The 2024 rule also introduced a new Asylum Program Fee applicable to most employment-based petitions, including the I-129. For employers with 26 or more full-time equivalent employees, the Asylum Program Fee is $600, added on top of the base I-129 fee. Small employers pay $300. Nonprofit organizations are exempt from the Asylum Program Fee entirely. The fee is designed to fund asylum processing operations at USCIS and provides no procedural benefit to the petitioner in the O-1 proceeding — it is a pure cost surcharge. Combined with the base I-129 fee, a large employer's baseline I-129 cost for an O-1 petition before Premium Processing is $1,985 as of the 2024 rule's implementation.
I-129 base fee structure and when it applies
The I-129 is the petition form used for all O-1 filings — new petitions, extensions, and amendments — and the fee applies each time a new I-129 is submitted.
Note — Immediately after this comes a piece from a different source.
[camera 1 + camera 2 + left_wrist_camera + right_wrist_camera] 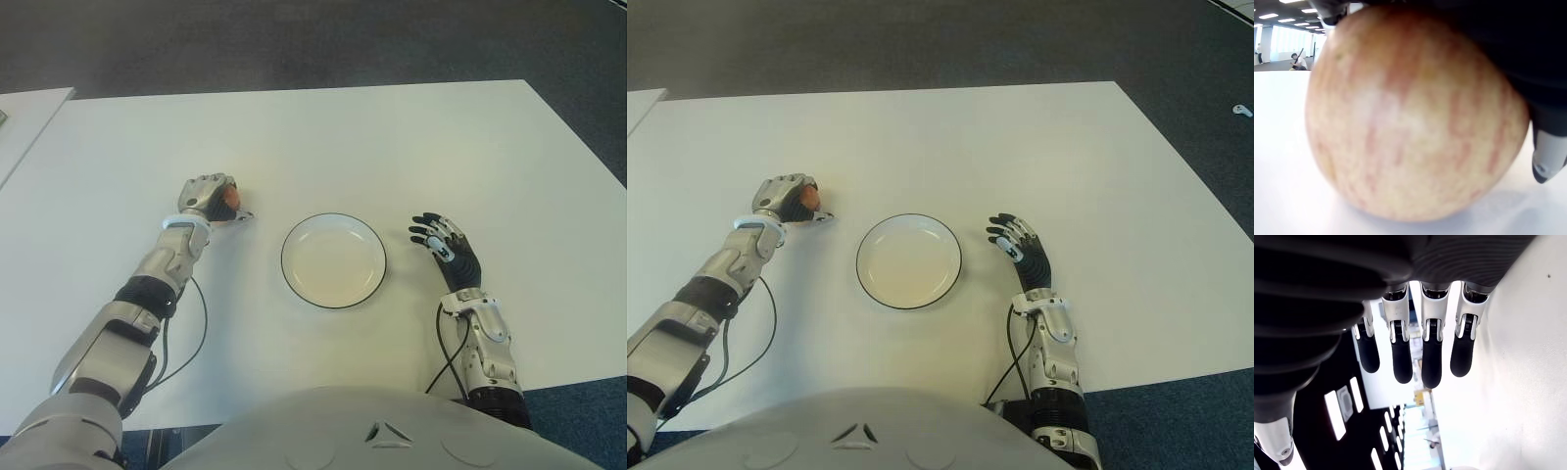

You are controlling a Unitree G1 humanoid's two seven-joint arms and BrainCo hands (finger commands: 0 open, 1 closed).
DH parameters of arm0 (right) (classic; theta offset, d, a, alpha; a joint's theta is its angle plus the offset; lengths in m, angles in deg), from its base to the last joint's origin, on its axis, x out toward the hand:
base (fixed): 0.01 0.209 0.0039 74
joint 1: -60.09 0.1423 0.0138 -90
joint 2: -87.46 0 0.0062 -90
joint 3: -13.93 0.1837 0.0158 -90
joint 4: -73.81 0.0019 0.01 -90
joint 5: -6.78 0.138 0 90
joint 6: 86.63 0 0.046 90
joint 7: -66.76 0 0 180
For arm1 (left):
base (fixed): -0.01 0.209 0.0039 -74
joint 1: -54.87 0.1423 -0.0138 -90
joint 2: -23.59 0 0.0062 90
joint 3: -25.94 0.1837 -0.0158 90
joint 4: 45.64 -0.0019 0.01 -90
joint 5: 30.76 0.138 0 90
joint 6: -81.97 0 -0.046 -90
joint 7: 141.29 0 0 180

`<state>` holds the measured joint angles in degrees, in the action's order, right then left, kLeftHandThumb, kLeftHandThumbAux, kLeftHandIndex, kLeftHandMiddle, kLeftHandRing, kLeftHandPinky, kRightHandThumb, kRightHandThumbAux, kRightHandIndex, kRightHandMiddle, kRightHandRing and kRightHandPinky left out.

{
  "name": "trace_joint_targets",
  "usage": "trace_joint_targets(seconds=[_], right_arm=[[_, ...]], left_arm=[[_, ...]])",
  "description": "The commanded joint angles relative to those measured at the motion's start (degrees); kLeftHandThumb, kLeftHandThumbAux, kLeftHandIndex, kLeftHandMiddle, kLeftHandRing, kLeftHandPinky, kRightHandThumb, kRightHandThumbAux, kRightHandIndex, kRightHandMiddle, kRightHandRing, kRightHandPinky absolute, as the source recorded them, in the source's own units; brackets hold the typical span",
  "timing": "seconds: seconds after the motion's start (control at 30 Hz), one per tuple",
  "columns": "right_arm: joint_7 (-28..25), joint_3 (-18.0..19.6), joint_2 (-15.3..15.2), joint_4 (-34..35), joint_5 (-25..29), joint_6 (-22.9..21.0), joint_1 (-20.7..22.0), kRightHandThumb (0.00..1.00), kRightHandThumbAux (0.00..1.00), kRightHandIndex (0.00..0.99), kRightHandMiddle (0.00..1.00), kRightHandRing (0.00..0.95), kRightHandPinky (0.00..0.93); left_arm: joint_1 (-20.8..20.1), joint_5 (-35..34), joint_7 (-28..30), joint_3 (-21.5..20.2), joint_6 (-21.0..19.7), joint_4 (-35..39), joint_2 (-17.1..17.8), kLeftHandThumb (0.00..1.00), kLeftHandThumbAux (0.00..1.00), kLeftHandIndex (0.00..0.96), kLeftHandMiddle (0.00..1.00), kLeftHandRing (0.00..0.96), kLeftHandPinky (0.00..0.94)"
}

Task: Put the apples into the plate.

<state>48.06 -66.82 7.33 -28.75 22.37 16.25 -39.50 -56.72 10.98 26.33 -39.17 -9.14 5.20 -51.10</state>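
Apple (228,200), one, clasped in left hand (208,199) on desk (392,147), centre-left of frame; plate (333,260) empty, transfer pending; right hand (443,248) released beside plate.

One apple (227,201) shows, well to the left of the plate, inside the curled fingers of the left hand (208,197). One plate (333,260), white with a dark rim, lies on one white table (392,147). Two robot hands are in view: the second, the right hand (443,245), is just right of the plate, fingers spread
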Motion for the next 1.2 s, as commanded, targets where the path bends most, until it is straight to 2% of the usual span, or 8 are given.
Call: trace_joint_targets(seconds=[0.03, 0.77, 1.1, 1.2], right_arm=[[0.63, -0.17, 0.04, -1.79, -0.6, -2.74, -1.79, 0.322, 0.613, 0.251, 0.311, 0.311, 0.322], [0.59, 0.06, -0.07, -1.37, -0.09, -3.21, -2.1, 0.32, 0.62, 0.264, 0.316, 0.315, 0.324], [0.13, 0.52, -0.62, -0.43, 0.79, -4.35, -2.65, 0.336, 0.639, 0.265, 0.322, 0.321, 0.328], [0.2, 0.8, -0.69, -0.42, 0.83, -4.52, -2.6, 0.337, 0.642, 0.263, 0.323, 0.322, 0.328]], left_arm=[[4.16, 0.39, 3.71, 1.69, -1.15, -1.92, -0.57, 0.745, 0.693, 0.444, 0.783, 0.79, 0.791], [5.37, -0.1, 5.53, 1.86, -0.58, 0.22, -0.08, 0.747, 0.693, 0.444, 0.799, 0.808, 0.802], [6.65, -0.13, 5.59, 1.27, -1.97, 3.46, 0.13, 0.747, 0.693, 0.444, 0.8, 0.806, 0.809], [7.0, -1.57, 6.02, -1.91, -0.85, 9.13, 3.63, 0.747, 0.694, 0.444, 0.802, 0.809, 0.811]])
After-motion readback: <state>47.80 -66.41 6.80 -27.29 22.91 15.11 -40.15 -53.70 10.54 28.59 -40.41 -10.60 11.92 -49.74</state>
There is no reduced fee for extensions or amendments versus initial petitions under the current structure. An O-1 petition for an initial three-year period of stay, an extension petition for an additional year, and an amendment petition to update petitioner or beneficiary information all carry the same base I-129 fee for the filing petitioner's employer size category. This flat-per-petition structure means that the cumulative cost of maintaining O-1 status across multiple years is a direct multiple of the base fee, and petitioners should account for likely extension filings in total-cost budgeting from the outset.
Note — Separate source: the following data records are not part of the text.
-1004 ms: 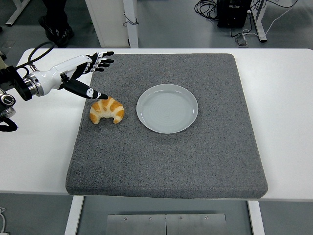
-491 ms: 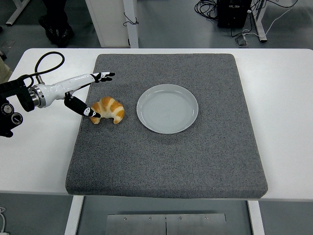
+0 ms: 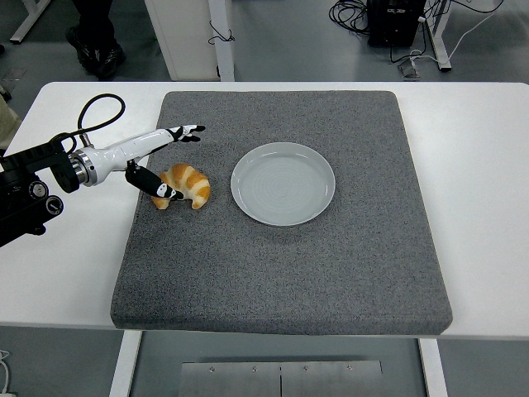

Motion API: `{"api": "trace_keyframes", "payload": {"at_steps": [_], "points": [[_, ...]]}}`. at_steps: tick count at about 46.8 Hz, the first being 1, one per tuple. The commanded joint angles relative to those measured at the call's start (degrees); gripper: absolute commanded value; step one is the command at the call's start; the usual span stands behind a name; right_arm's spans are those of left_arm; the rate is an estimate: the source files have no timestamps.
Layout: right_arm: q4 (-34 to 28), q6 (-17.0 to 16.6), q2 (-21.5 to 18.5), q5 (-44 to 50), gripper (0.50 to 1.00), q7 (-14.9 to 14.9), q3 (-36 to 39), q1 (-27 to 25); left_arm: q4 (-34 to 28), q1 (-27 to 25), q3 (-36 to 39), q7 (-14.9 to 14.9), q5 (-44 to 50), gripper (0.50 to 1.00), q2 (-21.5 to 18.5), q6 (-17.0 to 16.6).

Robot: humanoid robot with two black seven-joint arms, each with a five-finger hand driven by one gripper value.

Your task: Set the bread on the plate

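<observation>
Since a second ago the left hand [image 3: 162,162] dropped beside the bread [image 3: 183,185], thumb at its near side, fingers spread beyond it, bracketing but not yet gripping. Bread lies on the mat [image 3: 281,265], left of the plate [image 3: 283,183].

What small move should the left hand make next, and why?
Probably close the fingers down over the bread. The left hand is open, its thumb already at the bread's left end and its fingers spread beyond it, while the plate to the right holds nothing.
</observation>
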State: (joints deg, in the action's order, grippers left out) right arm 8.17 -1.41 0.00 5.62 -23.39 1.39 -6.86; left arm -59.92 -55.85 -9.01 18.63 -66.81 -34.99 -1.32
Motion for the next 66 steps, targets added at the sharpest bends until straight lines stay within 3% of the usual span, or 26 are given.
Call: {"api": "trace_keyframes", "payload": {"at_steps": [1,41,45,54,55,66], "points": [[0.0,0.0,0.0,0.0,1.000,0.0,0.0,0.0,0.1,0.7,0.0,0.0,-0.2,0.937,0.2,-0.4],[0.0,0.0,0.0,0.0,1.000,0.0,0.0,0.0,6.8,1.7,0.1,0.6,-0.6,0.936,5.0,-3.0],[0.0,0.0,0.0,0.0,1.000,0.0,0.0,0.0,7.1,1.7,0.0,0.6,-0.6,0.865,5.2,-3.3],[0.0,0.0,0.0,0.0,1.000,0.0,0.0,0.0,7.4,1.7,0.1,0.6,-0.1,0.518,5.6,-3.3],[0.0,0.0,0.0,0.0,1.000,0.0,-0.1,0.0,7.4,1.8,0.1,0.6,0.0,0.500,5.6,-3.3],[0.0,0.0,0.0,0.0,1.000,0.0,0.0,0.0,7.2,1.0,0.0,1.2,0.3,0.500,5.7,-2.8]]}}
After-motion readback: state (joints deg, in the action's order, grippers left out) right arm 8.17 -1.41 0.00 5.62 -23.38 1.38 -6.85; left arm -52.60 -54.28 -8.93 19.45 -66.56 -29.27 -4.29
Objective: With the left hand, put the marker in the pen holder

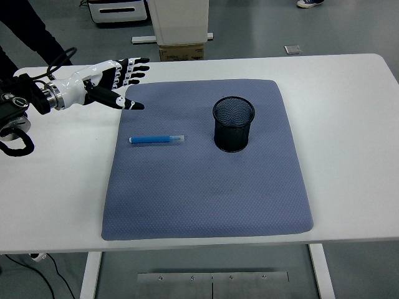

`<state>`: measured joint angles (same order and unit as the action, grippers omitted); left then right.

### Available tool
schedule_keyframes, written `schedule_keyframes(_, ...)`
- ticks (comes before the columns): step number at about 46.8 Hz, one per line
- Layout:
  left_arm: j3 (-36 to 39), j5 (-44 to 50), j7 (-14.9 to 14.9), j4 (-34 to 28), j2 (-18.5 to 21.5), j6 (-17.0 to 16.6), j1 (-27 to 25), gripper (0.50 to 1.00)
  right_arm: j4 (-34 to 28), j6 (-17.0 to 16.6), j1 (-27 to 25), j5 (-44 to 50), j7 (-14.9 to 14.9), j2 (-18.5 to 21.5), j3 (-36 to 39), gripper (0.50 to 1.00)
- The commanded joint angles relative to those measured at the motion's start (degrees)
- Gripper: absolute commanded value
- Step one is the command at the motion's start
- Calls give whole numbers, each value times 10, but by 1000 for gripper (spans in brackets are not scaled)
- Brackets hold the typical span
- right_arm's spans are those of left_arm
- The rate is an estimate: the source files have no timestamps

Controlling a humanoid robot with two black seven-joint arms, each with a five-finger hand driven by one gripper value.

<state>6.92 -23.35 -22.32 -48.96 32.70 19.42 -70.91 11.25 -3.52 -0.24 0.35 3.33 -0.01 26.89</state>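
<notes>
While the marker [156, 139] lies on the mat [206, 187], the left hand [103, 81] hovers beyond it, fingers spread.

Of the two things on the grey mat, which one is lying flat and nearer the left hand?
The blue marker: it lies flat on the mat's left side, below the open left hand. The black mesh pen holder stands upright farther right.
</notes>
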Motion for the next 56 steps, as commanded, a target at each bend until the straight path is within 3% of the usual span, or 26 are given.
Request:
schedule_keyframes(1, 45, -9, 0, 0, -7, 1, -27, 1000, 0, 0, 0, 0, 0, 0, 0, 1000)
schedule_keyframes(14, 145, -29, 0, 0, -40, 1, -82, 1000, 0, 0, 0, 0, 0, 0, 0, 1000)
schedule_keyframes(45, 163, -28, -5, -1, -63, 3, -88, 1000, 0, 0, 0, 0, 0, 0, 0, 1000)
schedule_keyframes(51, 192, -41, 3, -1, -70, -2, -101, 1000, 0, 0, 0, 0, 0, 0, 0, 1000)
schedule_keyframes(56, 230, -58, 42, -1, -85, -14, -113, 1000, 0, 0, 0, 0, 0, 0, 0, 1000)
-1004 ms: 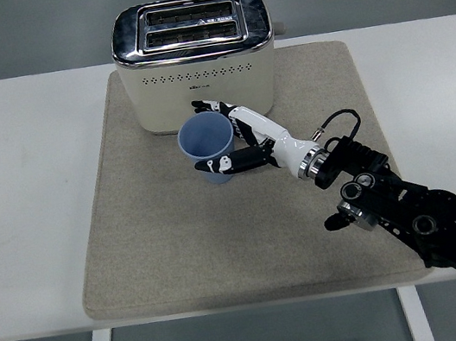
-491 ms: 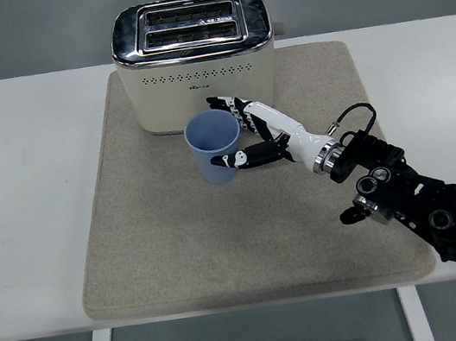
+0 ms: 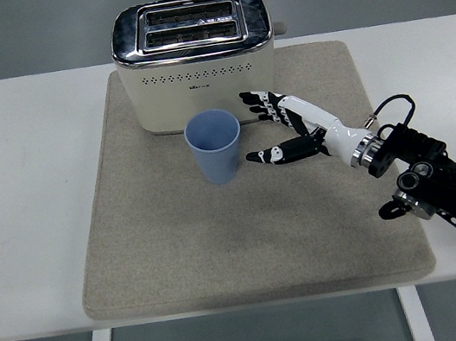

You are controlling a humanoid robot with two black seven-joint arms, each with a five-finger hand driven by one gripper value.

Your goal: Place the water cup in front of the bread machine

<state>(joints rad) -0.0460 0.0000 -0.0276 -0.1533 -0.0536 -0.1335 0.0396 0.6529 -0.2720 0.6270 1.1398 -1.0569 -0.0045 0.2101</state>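
right hand (image 3: pixel 278 127) let go of cup (image 3: pixel 215 145), drawn back rightward

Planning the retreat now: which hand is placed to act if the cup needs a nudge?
Right. The right hand hangs open just right of the blue cup, which stands upright on the mat before the toaster. No left arm shows.
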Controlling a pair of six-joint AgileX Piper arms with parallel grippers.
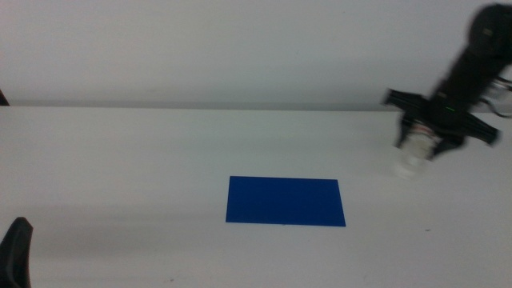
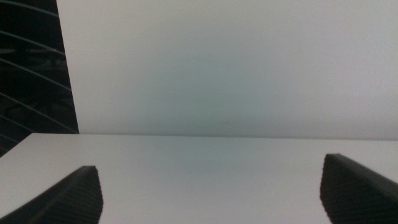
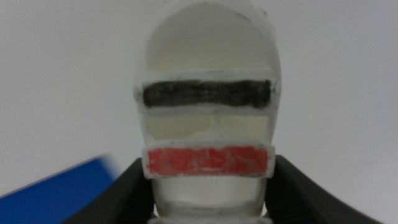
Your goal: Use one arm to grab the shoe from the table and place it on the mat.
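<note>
The white shoe (image 1: 410,157) with a dark strap and a red strap hangs toe-down in my right gripper (image 1: 422,146), above the table (image 1: 120,160) at the right, to the right of the dark-blue mat (image 1: 285,201). In the right wrist view the shoe (image 3: 208,112) fills the middle, with the jaws pressed on both its sides near the heel, and a corner of the mat (image 3: 56,193) shows beside it. My left gripper (image 2: 211,199) is open and empty, low over the table's near left; one jaw tip (image 1: 16,252) shows in the middle view.
The right arm (image 1: 472,64) reaches in from the upper right. A plain white wall stands behind the table's far edge. A dark panel (image 2: 31,68) lies beyond the table's side in the left wrist view.
</note>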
USCIS does not currently offer a fee waiver for O-1 petitions, including petitions filed by or for individuals with limited financial resources. The fee waiver program under 8 C.F.R. § 103.7(c) applies to certain humanitarian and naturalization benefit requests but does not extend to I-129 nonimmigrant petitions. Nonprofit organizations benefit from the small-employer rate regardless of the beneficiary's financial circumstances, but there is no mechanism to reduce or eliminate fees based on the beneficiary's financial position when the petitioner is a for-profit employer. Petitioners should plan for the full applicable fee without assuming waiver availability.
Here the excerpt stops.